Quine, and filosof lainnya. Pikiran-pikiran para tokoh ini membuka jalan bagi
penggunaan berbagai metodologi dalam membangun pengetahuan dari mulai studi
etnografi sampai penggunaan analisa statistik.
Sementara menurut Ahmad Tafsir bahwa ketiga faham Rasionalisme
atau berfikir logis tidak menjamin dapat memperoleh kebenaran yang disepakati.
Kalau begitu diperlukan hal lain yaitu Empirisme. Sementara itu Empirisme hanya
menemukan konsep yang sifatnya umum. Konsep itu belum operasional, karena belum
terukur. Jadi diperlukan alat lain yaitu Positivisme. Kata positivism, ajukan
logikanya, ajukan bukti empirisnya yang terukur. Tetapi bagaimana caranya? Kita
masih memerlukan alat lain. Alat lain itu ialah Metode Ilmiah. Metode ilmiah
mengatakan, untuk memperoleh pengetahuan yang benar lakukan langkah beriku: logico-hypothetico-verificartif.
Maksudnya, mula-mula buktikan bahwa itu logis, kemudian ajukan hipotesis
(berdasarkan logika itu), kemudian lakukan pembuktian hipotesis itu secara
empiris.[4]
Positivisme dibidani oleh dua pemikir perancis,
Henry Saint Simon ( 1760 -1825 ) dan muridnya Auguste comte ( 1798 – 1857 ).
Walau Henry lah yang pertama kali menggunakan istilah positivisme, namun Comte
yang mempopulerkan positivisme yang pada akhirnya berkembeng menjadi aliran
filsafat ilmu yang pervasive mendominasi wacana filsafat ilmu abad ke-20.[5]
Positivisme merupakan empirisme, yang dalam segi-segi
tertentu sampai kepada kesimpulan logis ekstrim karena pengetahuan apa saja
merupakan pengetahuan empiris dalam satu atau lain bentuk, maka tidak ada
spekulasi dapat menjadi pengetahuan.
B.
Ciri –Ciri Positivisme
Pandangan dunia yang dianut positivisme adalah pandangan
dunia obyektivistik. Pandangan dunia obyektivistik adalah pandangan dunia yang
menyatakan bahwa objek –objek fisik hadir independen dari subjek dan hadir
secara langsung melalui data inderawi. Semesta dan data inderawi adalah satu.
Apa yang dipersepsi semesta sesungguhnya.[6]
Secara umum, positivisme memiliki beberapa ciri-ciri
yaitu :
1.
Bebas Nilai
Artinya menegaskan antara fakta dan nilai kepada peneliti
untuk mengambil jarak dengan semesta dengan bersikap imparsial-netral.
2.
Fenomenalisme
Artinya pengetahuan yang absah hanya berfokus pada
fenomena semesta.
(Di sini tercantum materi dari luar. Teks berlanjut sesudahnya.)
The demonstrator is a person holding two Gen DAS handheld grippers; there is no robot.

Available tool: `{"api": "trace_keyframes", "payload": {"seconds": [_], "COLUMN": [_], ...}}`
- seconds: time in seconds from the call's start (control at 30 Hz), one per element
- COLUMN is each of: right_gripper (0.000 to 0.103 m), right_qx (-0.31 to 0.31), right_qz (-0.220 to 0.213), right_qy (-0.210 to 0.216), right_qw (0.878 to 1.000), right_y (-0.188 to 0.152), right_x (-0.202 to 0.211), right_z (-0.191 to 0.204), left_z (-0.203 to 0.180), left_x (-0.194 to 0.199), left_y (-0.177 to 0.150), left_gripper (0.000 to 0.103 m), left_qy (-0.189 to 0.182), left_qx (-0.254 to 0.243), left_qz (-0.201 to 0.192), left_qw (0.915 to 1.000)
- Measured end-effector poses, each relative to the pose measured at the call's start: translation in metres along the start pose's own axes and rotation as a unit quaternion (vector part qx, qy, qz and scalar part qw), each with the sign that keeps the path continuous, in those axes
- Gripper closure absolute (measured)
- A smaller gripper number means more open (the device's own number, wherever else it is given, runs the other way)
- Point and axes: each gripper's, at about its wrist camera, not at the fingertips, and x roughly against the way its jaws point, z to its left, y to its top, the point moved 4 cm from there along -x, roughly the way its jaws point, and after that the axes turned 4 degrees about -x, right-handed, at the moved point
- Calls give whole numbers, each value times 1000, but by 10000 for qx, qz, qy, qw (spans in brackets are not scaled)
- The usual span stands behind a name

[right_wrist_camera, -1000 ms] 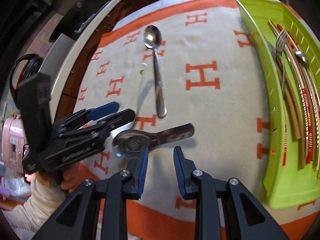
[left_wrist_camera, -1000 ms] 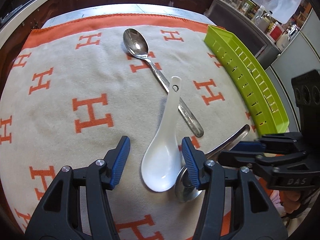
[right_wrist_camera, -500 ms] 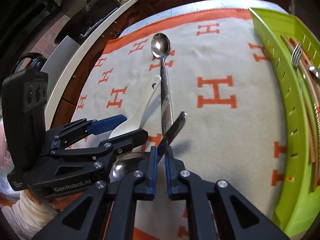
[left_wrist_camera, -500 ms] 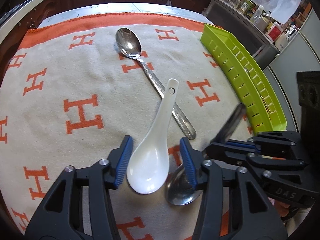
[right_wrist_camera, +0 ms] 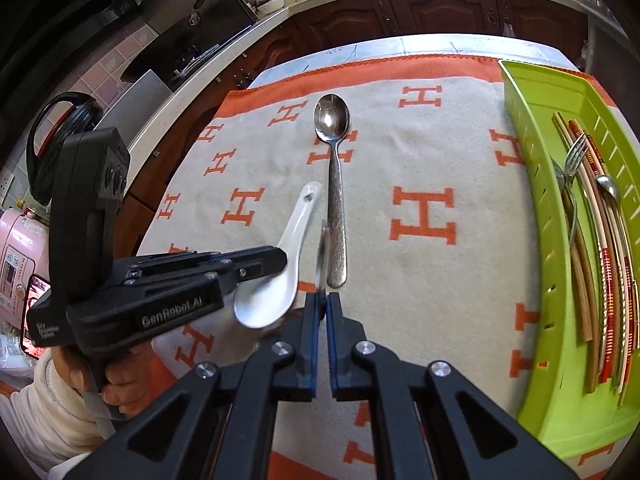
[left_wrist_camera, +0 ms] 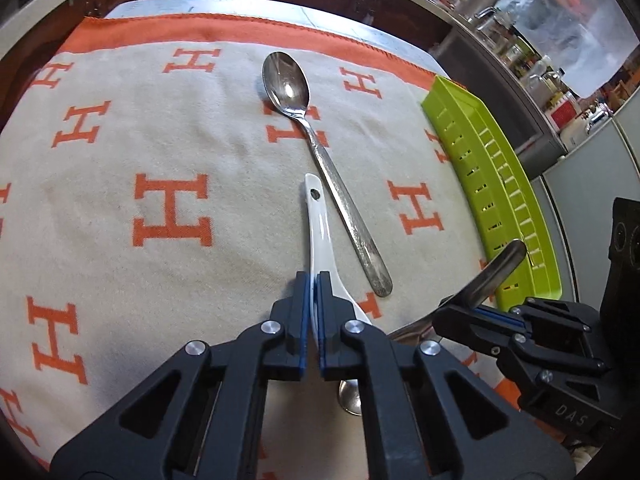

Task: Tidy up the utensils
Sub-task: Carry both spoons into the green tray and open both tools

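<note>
My left gripper (left_wrist_camera: 313, 280) is shut on the white ceramic spoon (left_wrist_camera: 318, 224), gripping its rim near the bowl; the spoon also shows in the right wrist view (right_wrist_camera: 280, 264), tilted above the cloth. My right gripper (right_wrist_camera: 322, 300) is shut on a metal spoon (right_wrist_camera: 321, 256), seen edge-on; in the left wrist view its handle (left_wrist_camera: 496, 268) points up and its bowl (left_wrist_camera: 351, 396) hangs low. A second metal spoon (left_wrist_camera: 320, 152) lies on the cloth, also seen in the right wrist view (right_wrist_camera: 335, 184).
A green slotted tray (right_wrist_camera: 532, 152) at the right holds chopsticks, forks and a spoon; it also shows in the left wrist view (left_wrist_camera: 492, 184). A beige cloth (left_wrist_camera: 120, 168) with orange H marks covers the table. Kitchen counters lie beyond.
My left gripper has shut on the white spoon and tilted it up. My right gripper, shut half a second ago, has lifted its metal spoon further.
</note>
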Motion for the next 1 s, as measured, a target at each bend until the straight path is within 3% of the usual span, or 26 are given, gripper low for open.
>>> {"api": "trace_keyframes", "payload": {"seconds": [0.47, 0.8, 1.0], "right_gripper": [100, 100, 100], "right_qx": [30, 24, 259], "right_qz": [-234, -831, -1122], "right_qy": [8, -285, -1076], "right_qw": [9997, 9961, 9875], "right_y": [2, 25, 40], "right_x": [16, 80, 145], "right_z": [-5, -25, -58], "left_z": [-11, -110, -178], "left_x": [35, 76, 63], "left_y": [1, 41, 58], "left_gripper": [102, 102, 102], "left_qy": [6, -64, -148], "left_qx": [220, -598, -985], "left_qz": [-221, -842, -952], "left_qw": [9995, 9946, 9905]}}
Metafisika yang mengandaikan sesuatu di belakang fenomena
ditolak mentah-mentah.
3.
Nominalisme
Artinya positivisme berfokus pada yang
individual-partikular karena itu kenyataan satu-satunya. Semua bentuk
universalisme adalah semata penanaman dan bukan kenyataan itu sendiri.
4.
Reduksionisme
Artinya positivisme meruduksi semesta menajdi
fakta-faktayangd apat dipersepsi.
5.
Naturalisme
Artinya positivisme dapat menjelaskan semua gejala alam
secara mekanikal-determinis seperti layaknya mesin.
Positivisme yang dikembangkan oleh Auguste Comte
dinamakan sebagi positivisme sosial. Hal ini dikarenakan faham yang menyakini
kemajuan sosial hanya dapay dicapai melalui penerapan ilmu-ilmu positif.
C.
Positivisme Logis
Pada perkembangannya, positivisme mengalami perombakan,
maka salah satu hasil perombakan tersebut terbemtuklah positivisme logis. Positivisme
logis adalah aliran pemikiran dalam filsafat yang membatasi pikirannya pada
segala hal yangd dapat dibuktikan dengan pengamatan atau pada analisi definisi
dan relasi anatara istilah-istilah. Fungsi analisis disini mengurangi
metafisika dan meneliti struktur logis pengetahuan ilmiah. Tujuan dari
pembatasan ini adalah menentukan isi konsep –konsep dan pernyataan-pernyataan
ilmiah yang dapat diverifikasi secara empiris.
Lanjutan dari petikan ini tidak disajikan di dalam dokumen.